Instructions to follow =
Repeat the records below exactly, beginning at the first line and finishing with the line that contains "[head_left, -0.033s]".

Collected data:
*****
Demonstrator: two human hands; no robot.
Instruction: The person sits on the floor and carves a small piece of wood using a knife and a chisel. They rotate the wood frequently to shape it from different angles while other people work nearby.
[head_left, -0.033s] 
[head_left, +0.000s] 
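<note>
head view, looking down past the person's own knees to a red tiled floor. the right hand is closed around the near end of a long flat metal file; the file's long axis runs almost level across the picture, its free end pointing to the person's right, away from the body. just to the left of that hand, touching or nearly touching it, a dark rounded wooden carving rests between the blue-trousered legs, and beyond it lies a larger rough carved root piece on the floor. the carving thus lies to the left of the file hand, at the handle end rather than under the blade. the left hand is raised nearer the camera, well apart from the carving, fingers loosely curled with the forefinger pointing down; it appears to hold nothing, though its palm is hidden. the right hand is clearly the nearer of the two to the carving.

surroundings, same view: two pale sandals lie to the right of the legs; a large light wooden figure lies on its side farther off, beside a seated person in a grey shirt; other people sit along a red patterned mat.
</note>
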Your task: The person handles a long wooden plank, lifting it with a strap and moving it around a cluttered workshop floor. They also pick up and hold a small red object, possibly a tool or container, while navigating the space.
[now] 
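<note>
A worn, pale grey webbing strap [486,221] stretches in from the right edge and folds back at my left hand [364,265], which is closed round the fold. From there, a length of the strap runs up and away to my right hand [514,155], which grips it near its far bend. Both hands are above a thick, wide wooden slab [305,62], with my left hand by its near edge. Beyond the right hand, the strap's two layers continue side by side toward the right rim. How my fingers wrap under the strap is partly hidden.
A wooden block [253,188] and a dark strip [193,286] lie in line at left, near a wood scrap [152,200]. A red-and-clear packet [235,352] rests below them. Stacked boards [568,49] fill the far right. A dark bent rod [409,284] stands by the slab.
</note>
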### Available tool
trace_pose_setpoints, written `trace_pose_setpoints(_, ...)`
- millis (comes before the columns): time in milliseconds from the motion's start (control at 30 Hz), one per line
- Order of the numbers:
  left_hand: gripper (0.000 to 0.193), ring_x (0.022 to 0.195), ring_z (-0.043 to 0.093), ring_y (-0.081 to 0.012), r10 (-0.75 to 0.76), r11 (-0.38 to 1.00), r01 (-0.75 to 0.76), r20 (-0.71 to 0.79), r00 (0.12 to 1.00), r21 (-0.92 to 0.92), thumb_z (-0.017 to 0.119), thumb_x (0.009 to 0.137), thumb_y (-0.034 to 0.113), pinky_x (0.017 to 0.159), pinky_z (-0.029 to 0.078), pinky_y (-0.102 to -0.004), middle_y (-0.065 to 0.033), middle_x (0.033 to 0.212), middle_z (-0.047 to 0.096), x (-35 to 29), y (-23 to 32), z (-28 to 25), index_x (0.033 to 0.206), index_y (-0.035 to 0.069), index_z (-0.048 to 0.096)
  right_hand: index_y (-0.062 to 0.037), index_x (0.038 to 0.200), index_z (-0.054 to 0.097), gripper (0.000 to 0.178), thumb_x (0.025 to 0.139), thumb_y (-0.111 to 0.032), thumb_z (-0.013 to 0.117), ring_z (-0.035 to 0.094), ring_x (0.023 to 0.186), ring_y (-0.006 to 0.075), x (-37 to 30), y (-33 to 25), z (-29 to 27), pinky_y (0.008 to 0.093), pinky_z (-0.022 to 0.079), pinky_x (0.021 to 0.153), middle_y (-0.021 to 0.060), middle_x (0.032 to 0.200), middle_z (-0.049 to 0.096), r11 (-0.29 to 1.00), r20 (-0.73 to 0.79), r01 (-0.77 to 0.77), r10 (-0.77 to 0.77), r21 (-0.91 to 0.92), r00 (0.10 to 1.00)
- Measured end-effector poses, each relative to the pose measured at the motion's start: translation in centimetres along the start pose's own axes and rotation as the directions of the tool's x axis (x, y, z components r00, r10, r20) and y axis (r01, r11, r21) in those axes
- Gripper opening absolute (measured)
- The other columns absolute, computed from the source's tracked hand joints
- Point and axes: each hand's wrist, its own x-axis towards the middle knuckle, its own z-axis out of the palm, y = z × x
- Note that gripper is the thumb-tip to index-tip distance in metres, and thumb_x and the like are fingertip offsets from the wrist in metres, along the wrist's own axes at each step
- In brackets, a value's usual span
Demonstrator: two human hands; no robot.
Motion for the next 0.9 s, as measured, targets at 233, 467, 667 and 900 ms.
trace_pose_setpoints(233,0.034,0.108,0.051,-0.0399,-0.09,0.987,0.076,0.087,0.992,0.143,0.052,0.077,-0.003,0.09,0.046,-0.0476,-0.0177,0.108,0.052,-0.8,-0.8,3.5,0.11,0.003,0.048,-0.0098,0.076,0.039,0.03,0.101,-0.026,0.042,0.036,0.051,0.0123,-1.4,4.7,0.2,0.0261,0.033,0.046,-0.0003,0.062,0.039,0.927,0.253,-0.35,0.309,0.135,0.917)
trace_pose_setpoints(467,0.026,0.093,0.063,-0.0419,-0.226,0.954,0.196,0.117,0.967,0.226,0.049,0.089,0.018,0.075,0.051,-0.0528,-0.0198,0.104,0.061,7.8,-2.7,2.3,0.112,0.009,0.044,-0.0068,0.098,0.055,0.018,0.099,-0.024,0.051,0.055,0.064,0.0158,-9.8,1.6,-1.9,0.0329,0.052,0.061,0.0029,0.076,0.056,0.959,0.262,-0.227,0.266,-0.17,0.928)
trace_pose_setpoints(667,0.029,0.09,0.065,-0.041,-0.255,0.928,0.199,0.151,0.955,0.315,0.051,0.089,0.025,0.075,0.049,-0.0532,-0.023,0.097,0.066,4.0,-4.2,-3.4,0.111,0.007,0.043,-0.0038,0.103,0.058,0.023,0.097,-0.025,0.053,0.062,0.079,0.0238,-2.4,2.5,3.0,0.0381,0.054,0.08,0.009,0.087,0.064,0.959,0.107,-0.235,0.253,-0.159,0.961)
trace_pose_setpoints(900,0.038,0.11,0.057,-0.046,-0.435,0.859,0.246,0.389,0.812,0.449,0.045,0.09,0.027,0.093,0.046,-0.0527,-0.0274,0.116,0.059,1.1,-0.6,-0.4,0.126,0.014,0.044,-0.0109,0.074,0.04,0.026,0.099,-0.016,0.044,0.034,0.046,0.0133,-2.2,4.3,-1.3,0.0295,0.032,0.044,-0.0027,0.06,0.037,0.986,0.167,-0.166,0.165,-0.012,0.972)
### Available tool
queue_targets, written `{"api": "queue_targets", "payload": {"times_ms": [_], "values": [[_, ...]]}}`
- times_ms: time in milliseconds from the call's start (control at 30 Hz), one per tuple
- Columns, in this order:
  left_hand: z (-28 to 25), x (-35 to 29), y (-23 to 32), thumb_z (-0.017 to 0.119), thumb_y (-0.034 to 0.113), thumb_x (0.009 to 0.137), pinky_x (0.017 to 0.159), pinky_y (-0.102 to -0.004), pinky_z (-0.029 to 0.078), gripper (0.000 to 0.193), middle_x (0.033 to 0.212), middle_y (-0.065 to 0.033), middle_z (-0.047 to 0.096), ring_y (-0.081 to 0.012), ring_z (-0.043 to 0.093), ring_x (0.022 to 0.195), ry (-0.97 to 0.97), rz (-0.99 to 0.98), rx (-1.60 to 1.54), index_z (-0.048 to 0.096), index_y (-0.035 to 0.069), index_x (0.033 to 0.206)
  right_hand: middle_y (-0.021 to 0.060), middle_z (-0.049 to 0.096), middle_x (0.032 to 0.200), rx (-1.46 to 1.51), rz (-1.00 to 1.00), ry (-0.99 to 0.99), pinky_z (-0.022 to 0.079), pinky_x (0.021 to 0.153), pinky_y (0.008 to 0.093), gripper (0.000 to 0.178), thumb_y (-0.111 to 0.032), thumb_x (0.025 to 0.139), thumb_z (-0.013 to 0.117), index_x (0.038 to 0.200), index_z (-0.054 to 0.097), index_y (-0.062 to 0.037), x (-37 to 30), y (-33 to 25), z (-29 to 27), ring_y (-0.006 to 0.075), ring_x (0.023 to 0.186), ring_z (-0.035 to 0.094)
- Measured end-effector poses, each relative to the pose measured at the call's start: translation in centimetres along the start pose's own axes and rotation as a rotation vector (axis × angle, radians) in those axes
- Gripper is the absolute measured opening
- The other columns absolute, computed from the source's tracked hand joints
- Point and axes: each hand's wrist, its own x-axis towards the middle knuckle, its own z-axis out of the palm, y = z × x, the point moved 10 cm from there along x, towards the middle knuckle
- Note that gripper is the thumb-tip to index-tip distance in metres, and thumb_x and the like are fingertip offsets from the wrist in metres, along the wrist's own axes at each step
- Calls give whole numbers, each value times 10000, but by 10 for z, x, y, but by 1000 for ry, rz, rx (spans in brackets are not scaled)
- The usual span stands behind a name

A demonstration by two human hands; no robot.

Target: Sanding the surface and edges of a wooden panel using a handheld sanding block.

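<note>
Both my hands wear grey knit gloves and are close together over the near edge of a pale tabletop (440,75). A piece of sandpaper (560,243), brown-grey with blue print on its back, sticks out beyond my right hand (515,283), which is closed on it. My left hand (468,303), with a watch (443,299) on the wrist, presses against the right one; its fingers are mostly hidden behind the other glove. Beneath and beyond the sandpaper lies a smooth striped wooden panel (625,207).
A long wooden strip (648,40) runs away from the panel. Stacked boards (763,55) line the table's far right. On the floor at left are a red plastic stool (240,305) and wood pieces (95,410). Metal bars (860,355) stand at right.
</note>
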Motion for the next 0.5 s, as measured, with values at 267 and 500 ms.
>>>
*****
Problem solution =
Demonstrator: two human hands; no robot.
Instruction: The person sits on the floor and carves a small piece of wood using a knife and a chisel. They rotate the wood frequently to shape it from different angles while other people work nearby.
[head_left, -0.033s] 

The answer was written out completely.